=== Begin Enclosure ===

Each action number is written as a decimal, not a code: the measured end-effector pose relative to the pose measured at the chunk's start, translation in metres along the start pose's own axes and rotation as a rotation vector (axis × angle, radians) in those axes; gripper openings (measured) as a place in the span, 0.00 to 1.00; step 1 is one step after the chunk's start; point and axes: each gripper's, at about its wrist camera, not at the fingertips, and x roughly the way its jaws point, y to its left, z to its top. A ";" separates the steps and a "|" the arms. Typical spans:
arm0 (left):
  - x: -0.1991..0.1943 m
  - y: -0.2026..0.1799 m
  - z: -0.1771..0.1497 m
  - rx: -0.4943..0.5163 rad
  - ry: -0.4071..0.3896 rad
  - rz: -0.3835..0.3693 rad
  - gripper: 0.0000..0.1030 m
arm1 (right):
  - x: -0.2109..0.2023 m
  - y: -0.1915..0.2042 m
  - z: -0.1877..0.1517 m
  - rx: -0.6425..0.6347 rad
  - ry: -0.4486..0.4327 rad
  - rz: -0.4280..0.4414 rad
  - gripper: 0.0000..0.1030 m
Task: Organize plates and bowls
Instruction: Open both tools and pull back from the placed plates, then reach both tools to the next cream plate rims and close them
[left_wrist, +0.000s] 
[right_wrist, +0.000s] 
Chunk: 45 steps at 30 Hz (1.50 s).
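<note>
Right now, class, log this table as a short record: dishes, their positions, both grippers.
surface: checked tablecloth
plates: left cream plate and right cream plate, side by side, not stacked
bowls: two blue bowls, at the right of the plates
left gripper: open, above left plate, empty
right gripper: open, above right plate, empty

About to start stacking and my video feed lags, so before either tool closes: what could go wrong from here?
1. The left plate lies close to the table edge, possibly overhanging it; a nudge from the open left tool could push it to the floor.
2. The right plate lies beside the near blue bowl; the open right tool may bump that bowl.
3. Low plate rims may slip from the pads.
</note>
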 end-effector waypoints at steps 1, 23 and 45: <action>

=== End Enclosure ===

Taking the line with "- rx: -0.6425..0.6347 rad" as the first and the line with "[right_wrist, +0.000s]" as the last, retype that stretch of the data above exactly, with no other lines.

Solution below
  - rx: -0.6425..0.6347 rad
  - ry: -0.4486..0.4327 rad
  - rz: -0.4280..0.4414 rad
  - gripper: 0.0000..0.1030 m
Task: Organize plates and bowls
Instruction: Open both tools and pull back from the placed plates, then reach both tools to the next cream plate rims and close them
[left_wrist, +0.000s] 
[right_wrist, +0.000s] 

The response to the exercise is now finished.